***** Dataset extract *****

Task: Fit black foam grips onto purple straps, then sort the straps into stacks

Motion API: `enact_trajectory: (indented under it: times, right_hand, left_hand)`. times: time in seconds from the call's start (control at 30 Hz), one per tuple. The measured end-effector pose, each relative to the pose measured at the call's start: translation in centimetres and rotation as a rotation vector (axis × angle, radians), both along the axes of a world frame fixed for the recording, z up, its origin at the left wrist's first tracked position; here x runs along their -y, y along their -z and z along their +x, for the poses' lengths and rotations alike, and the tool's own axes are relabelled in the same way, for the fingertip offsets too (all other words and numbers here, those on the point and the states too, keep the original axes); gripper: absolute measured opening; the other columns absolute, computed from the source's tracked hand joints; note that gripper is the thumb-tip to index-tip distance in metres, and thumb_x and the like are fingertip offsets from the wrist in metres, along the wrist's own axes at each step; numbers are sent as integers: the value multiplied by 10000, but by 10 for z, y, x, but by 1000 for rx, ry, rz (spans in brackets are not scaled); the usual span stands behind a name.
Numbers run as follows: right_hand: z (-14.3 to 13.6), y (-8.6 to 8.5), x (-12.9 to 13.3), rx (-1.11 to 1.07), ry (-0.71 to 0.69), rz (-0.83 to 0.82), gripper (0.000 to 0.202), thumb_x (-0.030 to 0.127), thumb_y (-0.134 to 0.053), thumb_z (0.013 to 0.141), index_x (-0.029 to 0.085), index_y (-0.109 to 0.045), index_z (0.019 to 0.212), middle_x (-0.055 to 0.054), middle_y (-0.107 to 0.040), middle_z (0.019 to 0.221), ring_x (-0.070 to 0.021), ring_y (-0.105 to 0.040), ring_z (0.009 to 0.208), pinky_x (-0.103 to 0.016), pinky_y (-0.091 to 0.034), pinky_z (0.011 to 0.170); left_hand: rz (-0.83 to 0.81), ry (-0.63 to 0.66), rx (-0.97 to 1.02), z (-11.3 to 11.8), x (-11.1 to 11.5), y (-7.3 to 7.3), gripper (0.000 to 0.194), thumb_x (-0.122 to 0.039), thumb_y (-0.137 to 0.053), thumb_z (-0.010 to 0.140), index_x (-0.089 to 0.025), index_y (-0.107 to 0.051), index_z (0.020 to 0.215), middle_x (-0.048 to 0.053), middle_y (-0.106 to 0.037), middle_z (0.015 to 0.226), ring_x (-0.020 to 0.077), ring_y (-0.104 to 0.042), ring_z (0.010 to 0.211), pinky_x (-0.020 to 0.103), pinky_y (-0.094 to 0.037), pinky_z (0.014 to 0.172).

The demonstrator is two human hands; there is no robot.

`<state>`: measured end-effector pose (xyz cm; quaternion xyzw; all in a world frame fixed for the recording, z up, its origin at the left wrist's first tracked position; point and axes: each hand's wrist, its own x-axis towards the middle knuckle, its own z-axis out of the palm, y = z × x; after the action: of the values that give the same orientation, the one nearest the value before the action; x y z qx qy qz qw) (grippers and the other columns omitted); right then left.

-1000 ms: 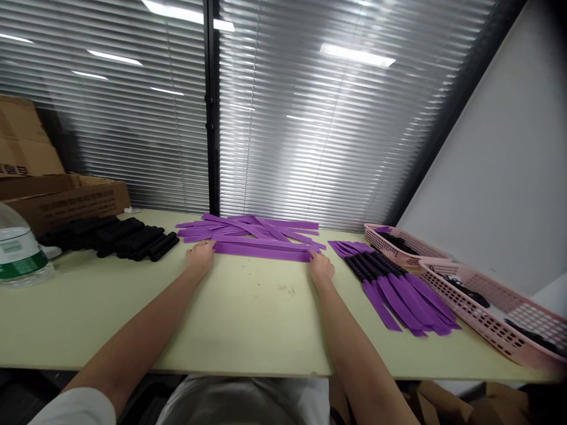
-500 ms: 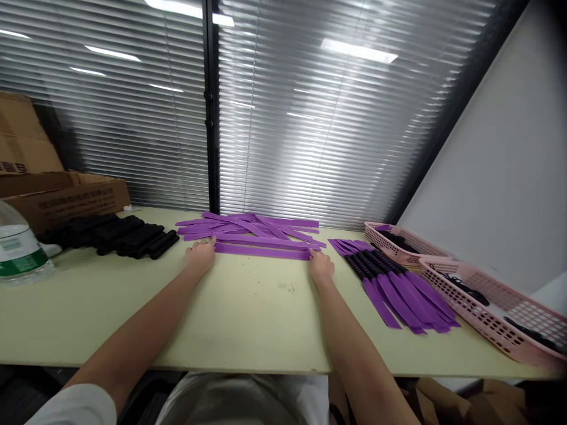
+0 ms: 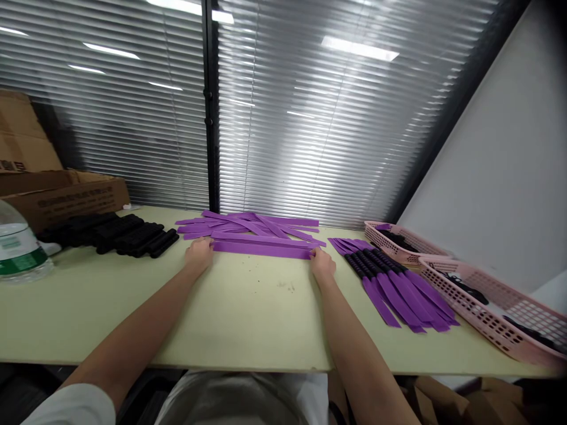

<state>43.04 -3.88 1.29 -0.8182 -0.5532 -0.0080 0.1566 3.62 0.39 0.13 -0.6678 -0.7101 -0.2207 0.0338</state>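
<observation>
I set my dial on the tabletop (image 3: 261, 319) between the forearms, with 12 toward the blinds (image 3: 283, 147). At 3 o'clock I have the near pink basket (image 3: 463, 313) with slim black pieces (image 3: 467, 290) inside; just beyond, between 2 and 3, the far pink basket (image 3: 390, 249) holds a black heap (image 3: 398, 242) and a purple scrap (image 3: 383, 227). At 10 sits a cardboard box (image 3: 84, 198); I cannot see its bottom. A labelled bottle (image 3: 22, 254) stands at 9.

My count: two baskets, one box, one bottle, one purple strip (image 3: 261, 250) in the hands. Overlap defeats me on the strip pile (image 3: 252, 224) at 12, the black-wrapped purple strips (image 3: 403, 295) at 3 and the black tubes (image 3: 115, 233) between 9 and 10.

The held strip runs crosswise at 12, just on the near side of the pile. I read the left hand (image 3: 199, 254), at 10, as pinched closed on its left end, and the right hand (image 3: 322, 265), at 2, likewise on its right end; some fingertips are hidden.

The near edge (image 3: 248, 370) crosses at 6. Between it and the strip I see plain tabletop with a few specks (image 3: 286, 287). The right hand's outer side is tight, the wrapped strips lying near; the left has more room before the tubes.
</observation>
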Motion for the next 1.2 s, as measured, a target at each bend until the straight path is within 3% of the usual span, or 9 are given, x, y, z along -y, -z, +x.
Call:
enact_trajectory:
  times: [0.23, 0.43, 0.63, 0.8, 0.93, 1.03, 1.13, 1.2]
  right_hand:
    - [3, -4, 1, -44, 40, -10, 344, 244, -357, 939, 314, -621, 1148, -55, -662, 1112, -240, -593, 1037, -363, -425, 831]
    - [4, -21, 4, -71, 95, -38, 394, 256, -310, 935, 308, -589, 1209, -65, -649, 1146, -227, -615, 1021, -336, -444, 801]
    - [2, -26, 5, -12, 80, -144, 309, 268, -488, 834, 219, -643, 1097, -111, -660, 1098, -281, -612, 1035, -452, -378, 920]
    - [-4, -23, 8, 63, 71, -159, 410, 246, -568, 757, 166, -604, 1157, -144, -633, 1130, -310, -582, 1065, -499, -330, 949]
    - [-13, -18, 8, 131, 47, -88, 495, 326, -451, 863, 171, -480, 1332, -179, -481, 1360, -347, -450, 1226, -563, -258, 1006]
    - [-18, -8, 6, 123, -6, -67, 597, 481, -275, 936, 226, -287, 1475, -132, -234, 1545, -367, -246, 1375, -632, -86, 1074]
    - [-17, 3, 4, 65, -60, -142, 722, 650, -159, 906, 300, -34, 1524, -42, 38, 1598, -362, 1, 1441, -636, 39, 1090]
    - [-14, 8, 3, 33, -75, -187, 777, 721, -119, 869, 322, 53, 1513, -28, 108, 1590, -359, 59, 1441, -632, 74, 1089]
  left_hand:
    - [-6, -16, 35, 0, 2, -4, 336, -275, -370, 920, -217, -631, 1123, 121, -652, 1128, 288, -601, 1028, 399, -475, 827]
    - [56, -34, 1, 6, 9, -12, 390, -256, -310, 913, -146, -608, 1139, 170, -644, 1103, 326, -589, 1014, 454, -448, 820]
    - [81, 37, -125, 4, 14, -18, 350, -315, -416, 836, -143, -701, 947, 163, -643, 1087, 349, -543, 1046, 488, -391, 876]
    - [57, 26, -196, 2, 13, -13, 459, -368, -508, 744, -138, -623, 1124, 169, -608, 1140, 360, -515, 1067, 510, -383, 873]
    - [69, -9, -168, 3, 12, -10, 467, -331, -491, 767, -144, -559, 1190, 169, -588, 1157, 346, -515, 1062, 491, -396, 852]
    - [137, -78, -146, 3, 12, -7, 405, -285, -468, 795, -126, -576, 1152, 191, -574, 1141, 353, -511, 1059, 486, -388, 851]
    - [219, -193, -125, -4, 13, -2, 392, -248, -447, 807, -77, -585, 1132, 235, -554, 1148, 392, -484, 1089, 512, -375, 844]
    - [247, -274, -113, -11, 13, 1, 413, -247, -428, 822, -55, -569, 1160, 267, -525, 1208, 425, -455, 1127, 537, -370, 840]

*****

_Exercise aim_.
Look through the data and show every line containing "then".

_Answer to this problem_.
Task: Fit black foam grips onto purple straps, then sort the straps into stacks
`<state>`: measured end-effector pose (xyz cm; quaternion xyzw; all in a world frame fixed for the recording, z up, its origin at the left wrist's first tracked position; point and axes: each hand's wrist, its own x-axis towards the middle knuckle, its own z-axis out of the palm, y = z × x; after the action: of the values that give the same orientation, the one nearest the value before the action; x y z qx qy qz qw) (grippers and the other columns omitted); right then left.

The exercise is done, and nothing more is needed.